GotelliLab / EcoSimR

Repository for EcoSimR, by Gotelli, N.J. , Hart E. M. and A.M. Ellison. 2014. EcoSimR 0.1.0
http://ecosimr.org
Other
26 stars 10 forks source link

Sim 9 Fast #11

Closed emhart closed 10 years ago

emhart commented 10 years ago

Sim 9 Fast is a bit tricky because it doesn't fit in with the whole framework of the rest of the algorithms. I need to work out how it all fits in the new object for co-occurrence.

ngotelli commented 10 years ago

Yep, this was exactly the problem I ran into. The simplest thing would be to kick out an error message if NullModelEngine is used with Sim9 or Sim9 Fast and redirect the user to invoke some other function Sim9NullModelEngine.
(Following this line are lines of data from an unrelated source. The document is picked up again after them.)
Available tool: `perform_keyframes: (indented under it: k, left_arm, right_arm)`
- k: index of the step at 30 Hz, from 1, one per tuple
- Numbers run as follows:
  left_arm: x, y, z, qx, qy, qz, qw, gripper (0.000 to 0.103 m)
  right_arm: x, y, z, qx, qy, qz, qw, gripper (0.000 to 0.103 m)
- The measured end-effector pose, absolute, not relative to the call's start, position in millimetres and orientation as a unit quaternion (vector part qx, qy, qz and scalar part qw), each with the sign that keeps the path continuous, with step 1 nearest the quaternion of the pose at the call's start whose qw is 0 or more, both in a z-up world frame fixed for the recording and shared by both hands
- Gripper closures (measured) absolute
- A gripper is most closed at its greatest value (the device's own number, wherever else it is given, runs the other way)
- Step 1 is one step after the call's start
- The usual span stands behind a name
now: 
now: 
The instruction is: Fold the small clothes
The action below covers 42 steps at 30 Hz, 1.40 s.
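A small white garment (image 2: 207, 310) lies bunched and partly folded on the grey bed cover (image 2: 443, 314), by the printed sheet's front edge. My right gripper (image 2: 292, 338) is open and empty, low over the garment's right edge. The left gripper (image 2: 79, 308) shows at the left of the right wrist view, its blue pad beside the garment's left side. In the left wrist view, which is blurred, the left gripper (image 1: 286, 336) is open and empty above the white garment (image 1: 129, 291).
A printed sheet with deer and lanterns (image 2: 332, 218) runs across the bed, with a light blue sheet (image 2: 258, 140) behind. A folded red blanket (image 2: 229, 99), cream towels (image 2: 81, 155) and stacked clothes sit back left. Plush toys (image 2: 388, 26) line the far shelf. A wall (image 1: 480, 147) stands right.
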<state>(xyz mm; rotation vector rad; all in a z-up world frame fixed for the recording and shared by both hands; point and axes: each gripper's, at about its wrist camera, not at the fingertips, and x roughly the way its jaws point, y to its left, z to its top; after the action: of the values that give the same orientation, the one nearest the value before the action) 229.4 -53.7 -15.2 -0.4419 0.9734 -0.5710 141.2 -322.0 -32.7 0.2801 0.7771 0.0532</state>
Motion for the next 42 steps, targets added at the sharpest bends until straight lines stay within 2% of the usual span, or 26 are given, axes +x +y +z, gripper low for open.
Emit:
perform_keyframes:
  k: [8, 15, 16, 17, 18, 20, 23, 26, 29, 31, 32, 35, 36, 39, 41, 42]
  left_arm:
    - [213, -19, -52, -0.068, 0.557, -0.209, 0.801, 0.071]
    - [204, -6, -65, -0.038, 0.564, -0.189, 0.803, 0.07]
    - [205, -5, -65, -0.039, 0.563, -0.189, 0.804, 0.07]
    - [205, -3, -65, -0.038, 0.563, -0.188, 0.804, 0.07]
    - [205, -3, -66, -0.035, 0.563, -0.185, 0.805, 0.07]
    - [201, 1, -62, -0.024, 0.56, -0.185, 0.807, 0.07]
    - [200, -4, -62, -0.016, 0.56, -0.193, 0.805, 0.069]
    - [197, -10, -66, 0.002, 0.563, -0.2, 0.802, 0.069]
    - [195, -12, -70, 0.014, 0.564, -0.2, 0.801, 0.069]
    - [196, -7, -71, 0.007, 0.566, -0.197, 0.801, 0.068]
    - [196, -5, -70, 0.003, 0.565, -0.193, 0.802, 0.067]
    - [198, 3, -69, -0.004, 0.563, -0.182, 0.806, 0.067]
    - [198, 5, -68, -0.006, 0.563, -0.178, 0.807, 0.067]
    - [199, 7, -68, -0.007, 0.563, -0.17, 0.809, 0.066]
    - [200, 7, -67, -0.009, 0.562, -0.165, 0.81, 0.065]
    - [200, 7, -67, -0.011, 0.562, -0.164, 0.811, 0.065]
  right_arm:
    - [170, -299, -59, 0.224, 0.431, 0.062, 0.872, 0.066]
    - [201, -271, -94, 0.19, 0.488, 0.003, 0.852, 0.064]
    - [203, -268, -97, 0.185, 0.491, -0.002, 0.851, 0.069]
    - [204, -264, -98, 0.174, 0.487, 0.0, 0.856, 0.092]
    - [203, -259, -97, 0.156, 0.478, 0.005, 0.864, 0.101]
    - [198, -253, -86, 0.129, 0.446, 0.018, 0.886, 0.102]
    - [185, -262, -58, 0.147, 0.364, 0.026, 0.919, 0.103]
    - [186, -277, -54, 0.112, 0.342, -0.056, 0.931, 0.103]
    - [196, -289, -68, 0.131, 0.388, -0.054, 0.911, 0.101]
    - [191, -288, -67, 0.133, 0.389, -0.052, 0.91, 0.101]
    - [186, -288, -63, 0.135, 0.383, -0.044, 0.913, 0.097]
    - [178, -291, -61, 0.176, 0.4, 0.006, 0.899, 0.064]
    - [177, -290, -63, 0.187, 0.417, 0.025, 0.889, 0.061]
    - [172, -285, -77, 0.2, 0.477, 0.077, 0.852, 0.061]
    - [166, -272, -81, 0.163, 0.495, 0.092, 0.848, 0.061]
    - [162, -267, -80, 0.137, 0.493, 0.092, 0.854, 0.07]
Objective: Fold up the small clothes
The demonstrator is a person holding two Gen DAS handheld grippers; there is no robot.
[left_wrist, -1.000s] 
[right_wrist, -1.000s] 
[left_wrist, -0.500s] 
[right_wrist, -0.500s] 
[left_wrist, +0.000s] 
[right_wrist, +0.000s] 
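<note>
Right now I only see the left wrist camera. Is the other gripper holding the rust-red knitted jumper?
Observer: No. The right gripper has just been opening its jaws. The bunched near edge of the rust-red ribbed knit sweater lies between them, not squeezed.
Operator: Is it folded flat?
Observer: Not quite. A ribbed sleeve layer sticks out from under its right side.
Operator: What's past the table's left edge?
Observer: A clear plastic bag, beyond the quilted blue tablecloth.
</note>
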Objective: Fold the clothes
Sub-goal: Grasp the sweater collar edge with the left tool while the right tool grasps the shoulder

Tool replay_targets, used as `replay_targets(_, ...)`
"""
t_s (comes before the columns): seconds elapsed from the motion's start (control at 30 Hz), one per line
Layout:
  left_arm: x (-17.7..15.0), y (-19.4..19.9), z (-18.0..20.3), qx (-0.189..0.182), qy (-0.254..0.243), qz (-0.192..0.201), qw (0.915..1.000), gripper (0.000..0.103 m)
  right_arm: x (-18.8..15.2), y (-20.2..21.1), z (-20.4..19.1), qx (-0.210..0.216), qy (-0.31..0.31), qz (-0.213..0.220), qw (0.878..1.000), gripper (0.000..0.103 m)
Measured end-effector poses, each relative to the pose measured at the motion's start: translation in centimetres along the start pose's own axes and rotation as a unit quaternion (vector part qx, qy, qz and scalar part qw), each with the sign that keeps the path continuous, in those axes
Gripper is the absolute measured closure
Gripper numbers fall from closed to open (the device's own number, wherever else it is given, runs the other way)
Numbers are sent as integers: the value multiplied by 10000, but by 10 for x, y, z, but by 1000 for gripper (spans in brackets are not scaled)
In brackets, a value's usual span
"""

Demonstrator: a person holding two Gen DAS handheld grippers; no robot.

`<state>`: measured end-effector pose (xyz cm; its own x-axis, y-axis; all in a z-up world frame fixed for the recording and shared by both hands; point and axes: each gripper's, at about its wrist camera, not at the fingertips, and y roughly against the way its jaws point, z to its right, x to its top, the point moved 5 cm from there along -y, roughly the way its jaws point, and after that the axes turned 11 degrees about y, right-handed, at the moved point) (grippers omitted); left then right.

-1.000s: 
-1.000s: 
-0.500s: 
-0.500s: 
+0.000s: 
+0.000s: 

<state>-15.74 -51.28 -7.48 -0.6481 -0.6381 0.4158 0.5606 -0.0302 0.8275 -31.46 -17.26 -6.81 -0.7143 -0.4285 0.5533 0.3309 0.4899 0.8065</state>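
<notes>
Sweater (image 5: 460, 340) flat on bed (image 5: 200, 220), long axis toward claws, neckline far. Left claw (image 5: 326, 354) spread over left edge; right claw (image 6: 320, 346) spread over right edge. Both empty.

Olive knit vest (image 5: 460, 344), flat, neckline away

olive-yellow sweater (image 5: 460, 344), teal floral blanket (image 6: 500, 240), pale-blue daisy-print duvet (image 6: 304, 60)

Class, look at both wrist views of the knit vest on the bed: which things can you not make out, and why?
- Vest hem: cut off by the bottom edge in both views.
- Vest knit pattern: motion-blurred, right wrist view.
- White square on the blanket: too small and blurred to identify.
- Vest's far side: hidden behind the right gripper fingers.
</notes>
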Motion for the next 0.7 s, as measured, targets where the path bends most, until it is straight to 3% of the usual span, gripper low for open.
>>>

Note that both Sim 9 and Sim 9 Fast can be used with NullModelEngine (we have in the past called this version an "independent swap"), but each replicate then is constructed independently and uses thousands of randomizations, so it really crawls. Once the burn-in period is passed, Sim9 behaves well using consecutive swaps, which is much faster (although still pretty slow in R).

Let me know if you need any more details. I will be in France for about

2 weeks, but should have intermittent e-mail contact.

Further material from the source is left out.